No, la clave que explica esta sucesión de campañas de acoso de arribo no es que la República Bolivariana de Venezuela sea una dictadura que niega las libertades a su pueblo. Lo que realmente está en juego en esta confrontación es el control de los recursos naturales del país y su papel geopolítico en el mundo.
A pesar de todo, el Gobierno presidido por Nicolás Maduro resiste y parece estar en condiciones de seguir haciéndolo. En los últimos días, las cancillerías occidentales, con Estados Unidos al frente, se han inclinado por la cautela antes que por un reconocimiento de González Urrutia análogo al que tuvo Juan Guaidó tras autoproclamarse, en 2019, presidente «encargado» de Venezuela. En ello, ha sido esencial, sin duda, la mediación de los gobiernos progresistas de Brasil, Méjico y Colombia para sacar el conflicto de las calles y situarlo en el campo de las instituciones y la diplomacia. Conviene señalar, además, que estos tímidos giros de guión están teniendo lugar en un nuevo contexto estratégico, fundamentalmente derivado de la guerra en Ucrania, en el que Estados Unidos se ha visto obligado a negociar con el Gobierno venezolano para asegurarse fuentes adicionales de petróleo a cambio de suavizar algunas de las sanciones. En el momento de escribir estas líneas es difícil calibrar el significado de estos movimientos. No hay que olvidar, en todo caso, que la mayoría de las medidas de boicot económico siguen vigentes y que el principal interés del establishment estado-unidense con respecto a Venezuela es la incorporación del país a su patio trasero.

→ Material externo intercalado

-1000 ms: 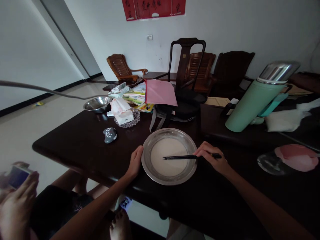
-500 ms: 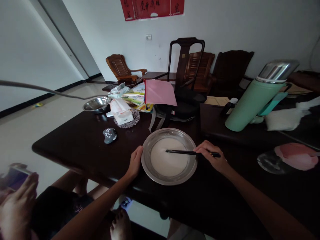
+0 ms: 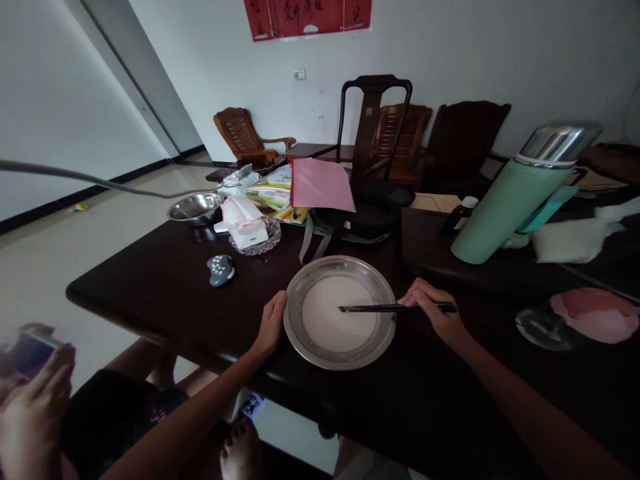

PD.- Éste no es un texto que intente justificar nada. Simplemente, se pretende hacer hincapié en que los amigos de Venezuela no son los que tienen el hocico puesto en el petróleo y otras materias primas valiosas, ni los que damnifican a la ciudadanía, a ambos lados del Atlántico, con estrategias mediáticas de desinformación. Una cosa es ejercer la oposición y la crítica, siempre saludables, y otra, practicar la guerra sucia, que jamás podrá solucionar nada que pueda solucionarse mediante el juego limpio. No es necesario ser chavista para comprenderlo.